Après avoir fait les lames des blocs de tissu, fixez les lames de la section de tissu dans de l’éthanol à 95% à moins 18 degrés Celsius pendant cinq minutes. Lavez la section fixe avec PBS pendant cinq minutes. Ajouter 10 à 50 microlitres d’un milieu de montage aqueux avec DAPI aux sections de tissu, selon la taille des sections, et placer un couvercle en verre glisser sur la section de tissu.

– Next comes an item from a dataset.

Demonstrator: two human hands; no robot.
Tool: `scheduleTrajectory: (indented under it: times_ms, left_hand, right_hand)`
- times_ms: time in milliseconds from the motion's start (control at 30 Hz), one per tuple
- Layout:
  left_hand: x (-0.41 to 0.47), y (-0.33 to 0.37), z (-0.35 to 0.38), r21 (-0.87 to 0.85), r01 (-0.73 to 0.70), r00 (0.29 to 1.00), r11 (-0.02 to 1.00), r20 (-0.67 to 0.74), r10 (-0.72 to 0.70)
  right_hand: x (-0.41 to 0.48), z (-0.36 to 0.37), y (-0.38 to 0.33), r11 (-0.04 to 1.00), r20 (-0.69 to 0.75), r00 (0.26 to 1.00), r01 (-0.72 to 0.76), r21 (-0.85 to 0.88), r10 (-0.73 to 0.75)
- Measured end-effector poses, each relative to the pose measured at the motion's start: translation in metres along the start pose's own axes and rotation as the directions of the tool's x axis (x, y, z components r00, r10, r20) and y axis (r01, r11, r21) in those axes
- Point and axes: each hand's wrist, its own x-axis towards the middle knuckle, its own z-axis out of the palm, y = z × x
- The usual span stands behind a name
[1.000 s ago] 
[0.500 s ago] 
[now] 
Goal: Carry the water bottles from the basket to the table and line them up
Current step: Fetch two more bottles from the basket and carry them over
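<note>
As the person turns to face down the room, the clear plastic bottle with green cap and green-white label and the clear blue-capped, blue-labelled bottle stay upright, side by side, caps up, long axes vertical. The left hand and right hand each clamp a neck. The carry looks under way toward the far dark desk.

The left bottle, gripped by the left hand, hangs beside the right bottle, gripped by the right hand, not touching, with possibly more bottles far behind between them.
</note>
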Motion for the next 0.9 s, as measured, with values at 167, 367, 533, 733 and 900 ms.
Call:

Après 12 à 24 heures de montage, identifiez les régions d’intérêt des sections tumorales fixes et acquérez les images en utilisant la microscopie à fluorescence comme démontré précédemment. Après deux à 24 heures de fixation des cellules tumorales humaines et debout avec DAPI, capturez les images à l’aide d’un système d’imagerie par épifluorescence et d’un logiciel d’acquisition de données. Placez la lame sur la scène d’un microscope à épiflorescence verticale en mode binoculaire.
Ouvrez le programme d’imagerie, sélectionnez l’objectif 10 fois et ajustez la scène pour définir la mise au point. Scannez la diapositive de gauche à droite de manière serpentine pour identifier les régions d’intérêt. Sélectionnez l’objectif 40 fois et utilisez la bascule du microscope pour passer du mode binoculaire au mode de capture d’image.
Cliquez sur l’icône de qualité en direct pour afficher et ensuite acquérir les images. Utilisez le panneau OC de la barre d’outils d’acquisition pour définir les paramètres d’exposition de chaque cube de filtre ou canal fluorescent, puis utilisez la barre d’outils d’acquisition multicanal pour acquérir une image à trois canaux avec les paramètres d’exposition définis. Alternativement, les images multicanaux peuvent être acquises manuellement en basculant entre les cubes de filtre, en réglant le temps d’exposition, en fermant ou en ouvrant l’obturateur entre l’acquisition d’image pour chaque canal et en superposant chaque image prise pour des canaux individuels.
Enregistrez l’image en tant que fichier nd2. Enregistrez les fichiers TIF, y compris l’image de canal fusionnée et les images de canal individuelles. Utilisez la fonction de comptage d’objets de la barre d’outils d’annotations et de mesures pour compter le nombre de cellules NHF-ATP, TMR dextran fluorescent de haut poids moléculaire et TMR fluorescent de dextran positif de faible poids moléculaire sur un fichier image nd2 enregistré et exporter les données vers une feuille de calcul via le programme d’analyse.
Ce protocole a été développé pour l’analyse spatiale, temporelle et quantitative de l’internalisation cellulaire de l’ATP non hydrolysable. L’internalisation intracellulaire de l’ATP fluorescent non hydrolysable a été démontrée par colocalisation de l’ATP fluorescent non hydrolysable avec du dextran fluorescent de haut ou bas poids moléculaire in vitro, ex vivo et in vivo. Pour s’assurer que les cellules tumorales conservaient l’ATP internalisé, le temps expérimental a limité toutes les injections intratumorales à la cryo-intégration.
Tenez également compte de la variation intratumorale en imageant le tissu dans toute la tumeur. Les futures itérations de notre méthode pourraient impliquer une visualisation en temps réel du processus d’internalisation de l’E-ATP, révélant des informations sur la cinétique macropynocytotique et le trafic dans des tissus spécifiques.